But poems aside, the snow is getting me down. We got dumped with about eight inches of the wet and dreadful stuff. It snowed most of the day and then (sneakily!) slowed down mid-afternoon, only to lash out again.
This is how it looked out the backyard.
I know, I know--it's pretty. But after looking at this for five months I kind of wanted to see a little bit of green. Or bare pavement! Or the god-honest ground.
This is the dog digging for moose poop in the backyard. She loves moose poop, can't keep her away from the stuff. She also loves horse poop, though that's only a problem during the summer on the Campbell Creek trails.
What depressed me so about the snow (another rhyme, sorry) was that the trails and roads were just becoming almost, kinda, sorta runnable. I was becoming excited! I have my new road shoes all picked out! And then this. I spent the early afternoon slumped on the couch eating pretzels, it was that bad.

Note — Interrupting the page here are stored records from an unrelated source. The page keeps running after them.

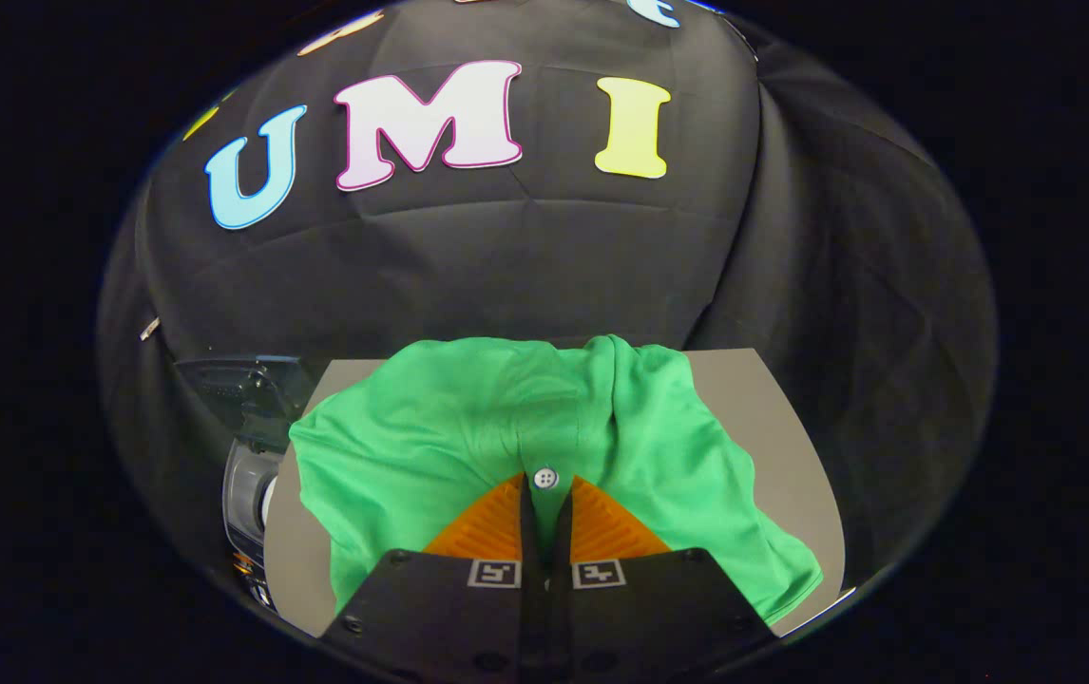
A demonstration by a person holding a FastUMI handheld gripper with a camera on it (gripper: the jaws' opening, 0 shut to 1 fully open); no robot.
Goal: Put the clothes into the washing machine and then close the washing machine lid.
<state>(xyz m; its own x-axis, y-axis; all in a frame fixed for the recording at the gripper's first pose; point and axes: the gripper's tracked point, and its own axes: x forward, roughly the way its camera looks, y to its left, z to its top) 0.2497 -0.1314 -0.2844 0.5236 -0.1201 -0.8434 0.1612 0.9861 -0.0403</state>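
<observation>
Tool (544,489) fingers are drawn close together, pinching a fold of the green shirt (468,427) right at its button placket, with a pale button (545,477) just ahead of the tips. Around and beyond the fingers the shirt lies rumpled on the grey counter (773,427). Off to the tool's left, beside the counter, stands the washing machine (245,456).
</observation>
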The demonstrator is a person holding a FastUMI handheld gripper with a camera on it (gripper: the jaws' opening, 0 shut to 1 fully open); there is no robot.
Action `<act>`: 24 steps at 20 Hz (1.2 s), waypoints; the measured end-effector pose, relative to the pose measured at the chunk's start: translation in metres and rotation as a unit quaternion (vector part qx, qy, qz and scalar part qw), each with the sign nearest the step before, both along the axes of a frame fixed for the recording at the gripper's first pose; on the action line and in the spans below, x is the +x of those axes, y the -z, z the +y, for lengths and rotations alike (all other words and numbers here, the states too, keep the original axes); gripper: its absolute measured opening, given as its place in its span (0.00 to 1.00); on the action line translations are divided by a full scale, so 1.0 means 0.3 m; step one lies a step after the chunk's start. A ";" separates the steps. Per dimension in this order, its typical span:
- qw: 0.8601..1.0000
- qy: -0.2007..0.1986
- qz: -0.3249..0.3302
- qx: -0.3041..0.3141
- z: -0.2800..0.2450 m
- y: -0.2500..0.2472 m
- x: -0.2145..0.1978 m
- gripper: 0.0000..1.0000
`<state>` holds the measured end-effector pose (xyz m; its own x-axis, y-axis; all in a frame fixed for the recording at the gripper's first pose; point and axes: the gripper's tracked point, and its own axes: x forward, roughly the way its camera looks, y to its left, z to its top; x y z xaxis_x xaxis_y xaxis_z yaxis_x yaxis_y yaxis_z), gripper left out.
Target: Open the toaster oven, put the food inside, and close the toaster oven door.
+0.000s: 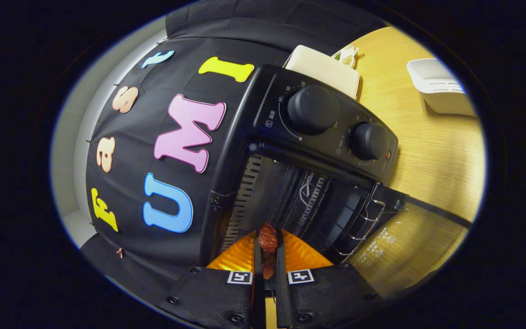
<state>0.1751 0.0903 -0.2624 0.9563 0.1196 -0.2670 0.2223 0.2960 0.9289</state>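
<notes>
The toaster oven stands on the wooden bench with its door dropped fully open, so the opening step looks done and the loading step is in hand. The view is rolled, the oven lying tilted across it. Inside, the wire rack sits toward the door side of the dark cavity. The gripper has its fingers drawn narrow, both pressing on the reddish-brown food, which hangs just at the mouth of the oven. Next, by the look of it: carry the piece deeper over the rack, then let go. Room is tight, with the oven's frame close on one side and the rack's wires on the other.
</notes>
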 end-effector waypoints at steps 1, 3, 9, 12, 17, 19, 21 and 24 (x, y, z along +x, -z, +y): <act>1.000 0.000 0.001 -0.005 0.010 0.007 0.012 0.13; 1.000 -0.008 0.005 -0.019 0.021 0.016 0.014 0.13; 0.995 -0.011 0.024 -0.099 -0.013 0.044 0.022 0.13; 0.986 -0.021 0.032 -0.165 -0.007 0.053 0.007 0.17; 0.967 -0.046 0.033 -0.249 -0.016 0.033 -0.034 0.97; 0.950 -0.064 0.045 -0.302 -0.027 0.033 -0.062 0.98; 0.926 -0.087 0.032 -0.366 -0.025 -0.006 -0.088 0.98; 0.899 -0.129 0.022 -0.418 0.005 -0.062 -0.141 0.98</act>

Then I pulled myself together and got myself to the gym, where I ran 12 miles on the treadmill. Sadly, I'm starting to like running on the treadmill, or at least I don't mind it as much as I once did. There's a zen to it. You can zone out and daydream (or at least I can. MM fell off the treadmill last week, hee, hee. Don't worry, he wasn't hurt, though he did end up with a teeny scrape on his finger which he of course had to show me. I think he wanted me to kiss it but I was making dinner at the time). Usually, I write in my head. It write such wonderful and pithy passages while running on the treadmill! Unfortunately, I rarely remember these by the time I get back home.
What I enjoy most about the treadmill, however, is that you can't slow down. You have to maintain the same pace. You have to relax and hurt and then run beyond the hurt, and I love that phase, love when the hurt hits and I have to run through it. So in one sense, I don't mind the treadmill that much. It's starting to feel like a friend.
|My new BFF: The treadmill at Planet Fitness. .|
I'm also in love. Yes, and MM is jealous but he'll get over it. I'm in love (love!) with the Brooks Glycerin 10 shoes. I don't actually have a pair yet so I'm in the pining away stage, that heavy infatuation stage, when I can't stop thinking of these shoes and wanting these shoes and knowing that I must, must possess these shoes as soon as possible.
I've never run in Brooks, isn't that something? And I love my Asics oh-so-much. Yet I'm ready to make the change. (I also run in cheapo Adidas trail shoes with little cushion or support on the trails and love them as well, but on pavement these old legs of mine demand a bit of cushion.)
|I love the wide toe box. I don't love the price--$140. Ouch!|
I'm also reading this book. It's about running, of course, and it's quite good. Daniloff, a recovered alcoholic, runs marathons in all the cities where he once messed up his life. It's a way of making amends and reclaiming his spirit. Maybe we should all return to the places where life dealt us harsh blows or where we betrayed someone or had our heart stomped, and run marathons. I love the idea, don't you?
Thanks for the book, Caleb. I am reading it slowly. I am savoring.